TOKYO, Apr 23, (agencies) :. US President Barack Obama landed in Tokyo Wednesday to launch an Asian tour dedicated to reinvigorating his policy of "rebalancing" US foreign policy towards a dynamic Asia.
Obama landed aboard Air Force One to begin a state visit to Japan, which comes as regional tensions boil over maritime territorial disputes and fears that North Korea could soon carry out a new nuclear test.
The president touched down a day after nearly 150 lawmakers paid homage at a controversial Tokyo war shrine seen by neighbouring nations as a symbol of Japan's brutal imperialist past, and shortly after the prime minister made a shrine offering.
Days earlier, China seized a huge Japanese freighter over what a Shanghai court says are unpaid bills relating to Japan's 1930s occupation of vast swathes of the country.
In the seas to the southwest, boats from China and Japan spar for ownership of a small chain of islands. And an ever-unpredictable North Korea-which has denounced the presidential tour as "reactionary and dangerous"-appears to be trying to seize the spotlight with preparations for a fourth nuclear test.
Despite the increasingly tense security situation, getting top regional US allies Japan and South Korea-Obama's next destination-to talk to each other is tricky.
South Korean President Park Geun-Hye and Japanese Prime Minister Shinzo Abe have met just once since both came to power over a year ago, and only then when the US leader cajoled them into a choreographed photo op.
East Asia is a tumultuous region with a multitude of fractures that the US has done little to mend over the last half-century, said Christian Wirth, a research fellow at Griffith University in Australia.
Meanwhile: US President Barack Obama has assured Japan that islands at the centre of its territorial dispute with China are covered by a bilateral defence treaty.
In an interview ahead of his Asian tour, Mr Obama said the US would oppose any attempt to undermine Japan's control over the islands.

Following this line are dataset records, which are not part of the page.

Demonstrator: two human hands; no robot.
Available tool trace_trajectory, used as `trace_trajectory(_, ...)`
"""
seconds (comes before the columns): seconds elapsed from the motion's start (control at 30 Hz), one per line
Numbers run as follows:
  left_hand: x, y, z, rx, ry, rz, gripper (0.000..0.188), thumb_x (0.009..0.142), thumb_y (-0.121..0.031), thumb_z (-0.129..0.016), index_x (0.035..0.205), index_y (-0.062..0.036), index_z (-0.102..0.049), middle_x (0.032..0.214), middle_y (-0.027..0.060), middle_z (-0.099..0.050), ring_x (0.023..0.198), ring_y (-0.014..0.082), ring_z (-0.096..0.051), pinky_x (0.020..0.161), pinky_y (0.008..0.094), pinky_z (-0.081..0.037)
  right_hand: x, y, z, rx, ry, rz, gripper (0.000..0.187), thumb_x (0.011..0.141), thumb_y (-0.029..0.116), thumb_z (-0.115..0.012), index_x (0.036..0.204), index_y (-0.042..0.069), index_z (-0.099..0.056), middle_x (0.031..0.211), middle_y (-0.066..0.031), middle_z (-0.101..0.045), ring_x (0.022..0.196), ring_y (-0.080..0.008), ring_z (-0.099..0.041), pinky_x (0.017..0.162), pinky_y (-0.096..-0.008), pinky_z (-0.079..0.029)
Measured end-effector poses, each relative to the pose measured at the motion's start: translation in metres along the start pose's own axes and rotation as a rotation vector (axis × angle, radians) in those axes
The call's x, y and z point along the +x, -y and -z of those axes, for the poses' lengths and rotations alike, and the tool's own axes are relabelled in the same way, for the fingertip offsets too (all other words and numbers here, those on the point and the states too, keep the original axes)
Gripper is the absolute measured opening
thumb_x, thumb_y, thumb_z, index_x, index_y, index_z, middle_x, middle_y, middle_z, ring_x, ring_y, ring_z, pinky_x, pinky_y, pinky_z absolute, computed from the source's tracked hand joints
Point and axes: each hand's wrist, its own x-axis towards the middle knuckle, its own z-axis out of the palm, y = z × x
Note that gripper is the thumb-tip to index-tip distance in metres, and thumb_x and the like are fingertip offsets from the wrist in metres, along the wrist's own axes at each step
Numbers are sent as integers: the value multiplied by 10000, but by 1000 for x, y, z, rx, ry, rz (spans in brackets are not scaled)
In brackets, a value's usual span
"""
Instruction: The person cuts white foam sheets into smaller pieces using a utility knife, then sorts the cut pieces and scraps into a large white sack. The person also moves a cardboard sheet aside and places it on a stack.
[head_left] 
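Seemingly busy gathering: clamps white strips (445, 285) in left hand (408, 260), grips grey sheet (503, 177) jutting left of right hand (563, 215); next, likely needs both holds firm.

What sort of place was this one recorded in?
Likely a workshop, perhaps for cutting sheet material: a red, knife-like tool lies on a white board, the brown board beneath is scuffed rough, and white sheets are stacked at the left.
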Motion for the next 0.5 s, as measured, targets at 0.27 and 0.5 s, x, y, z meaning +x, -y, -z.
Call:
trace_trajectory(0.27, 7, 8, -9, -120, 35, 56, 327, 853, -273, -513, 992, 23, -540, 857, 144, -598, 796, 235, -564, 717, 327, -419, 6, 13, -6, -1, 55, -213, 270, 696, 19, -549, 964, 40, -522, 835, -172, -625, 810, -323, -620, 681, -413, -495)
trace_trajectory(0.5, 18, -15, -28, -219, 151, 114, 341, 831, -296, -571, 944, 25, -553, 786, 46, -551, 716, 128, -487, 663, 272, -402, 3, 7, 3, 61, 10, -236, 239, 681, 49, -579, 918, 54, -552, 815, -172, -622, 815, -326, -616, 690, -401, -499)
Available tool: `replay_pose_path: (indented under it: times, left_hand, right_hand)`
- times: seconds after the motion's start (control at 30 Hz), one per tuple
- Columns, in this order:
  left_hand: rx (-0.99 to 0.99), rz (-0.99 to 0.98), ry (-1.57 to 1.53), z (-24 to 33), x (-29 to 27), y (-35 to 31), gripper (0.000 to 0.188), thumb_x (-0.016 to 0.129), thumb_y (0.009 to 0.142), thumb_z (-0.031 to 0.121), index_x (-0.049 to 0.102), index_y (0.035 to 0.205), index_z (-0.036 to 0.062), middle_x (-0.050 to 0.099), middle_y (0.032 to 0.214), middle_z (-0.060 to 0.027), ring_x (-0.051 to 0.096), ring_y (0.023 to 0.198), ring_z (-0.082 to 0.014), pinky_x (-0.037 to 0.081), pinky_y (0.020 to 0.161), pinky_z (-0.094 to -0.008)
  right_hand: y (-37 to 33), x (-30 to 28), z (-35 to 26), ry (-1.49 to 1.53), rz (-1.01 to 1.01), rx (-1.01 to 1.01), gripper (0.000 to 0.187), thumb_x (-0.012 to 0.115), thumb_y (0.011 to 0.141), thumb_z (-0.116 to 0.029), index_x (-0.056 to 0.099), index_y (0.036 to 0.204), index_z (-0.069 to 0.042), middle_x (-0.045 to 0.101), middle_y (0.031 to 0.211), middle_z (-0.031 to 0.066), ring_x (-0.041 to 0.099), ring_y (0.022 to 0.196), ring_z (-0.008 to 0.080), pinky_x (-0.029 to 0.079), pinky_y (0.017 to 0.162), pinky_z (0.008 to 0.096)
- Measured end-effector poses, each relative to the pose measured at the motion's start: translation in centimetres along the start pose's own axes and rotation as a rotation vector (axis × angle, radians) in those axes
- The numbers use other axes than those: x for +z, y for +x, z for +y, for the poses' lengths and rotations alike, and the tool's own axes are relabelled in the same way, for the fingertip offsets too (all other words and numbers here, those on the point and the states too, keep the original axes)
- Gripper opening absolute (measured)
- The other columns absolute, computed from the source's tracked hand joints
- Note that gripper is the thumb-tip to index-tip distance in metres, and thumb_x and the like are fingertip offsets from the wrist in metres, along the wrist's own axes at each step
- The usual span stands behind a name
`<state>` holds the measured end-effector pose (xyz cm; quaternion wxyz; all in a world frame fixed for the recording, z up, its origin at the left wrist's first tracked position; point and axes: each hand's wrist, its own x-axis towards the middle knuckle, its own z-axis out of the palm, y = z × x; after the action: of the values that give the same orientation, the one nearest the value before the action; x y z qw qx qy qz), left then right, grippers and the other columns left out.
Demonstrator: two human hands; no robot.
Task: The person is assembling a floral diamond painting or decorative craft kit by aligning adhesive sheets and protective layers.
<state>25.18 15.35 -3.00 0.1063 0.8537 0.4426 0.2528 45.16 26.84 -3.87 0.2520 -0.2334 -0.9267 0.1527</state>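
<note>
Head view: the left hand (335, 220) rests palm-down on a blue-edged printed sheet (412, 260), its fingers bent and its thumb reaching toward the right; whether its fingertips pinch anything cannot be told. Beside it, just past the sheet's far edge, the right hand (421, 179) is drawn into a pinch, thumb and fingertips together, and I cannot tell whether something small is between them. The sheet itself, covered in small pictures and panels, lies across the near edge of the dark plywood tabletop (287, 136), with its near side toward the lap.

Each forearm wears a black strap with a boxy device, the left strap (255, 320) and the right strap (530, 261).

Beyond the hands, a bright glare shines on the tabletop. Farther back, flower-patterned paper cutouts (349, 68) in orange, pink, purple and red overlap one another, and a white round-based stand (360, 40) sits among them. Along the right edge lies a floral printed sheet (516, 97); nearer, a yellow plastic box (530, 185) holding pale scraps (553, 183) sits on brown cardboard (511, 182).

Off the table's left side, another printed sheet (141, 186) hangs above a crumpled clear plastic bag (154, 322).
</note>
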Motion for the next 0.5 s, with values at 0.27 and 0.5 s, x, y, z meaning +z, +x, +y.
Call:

US officials have made such comments in the past, but this is the first time Mr Obama has given such explicit support.
He arrived in Japan on Wednesday ahead of stops in three other Asian nations.
China's foreign ministry has said it opposed the islands being covered by the defence treaty.
"The so-called US-Japan alliance is a bilateral arrangement from the Cold War and ought not to harm China's territorial sovereignty and reasonable rights," spokesman Qin Gang said in Beijing during a regular press briefing.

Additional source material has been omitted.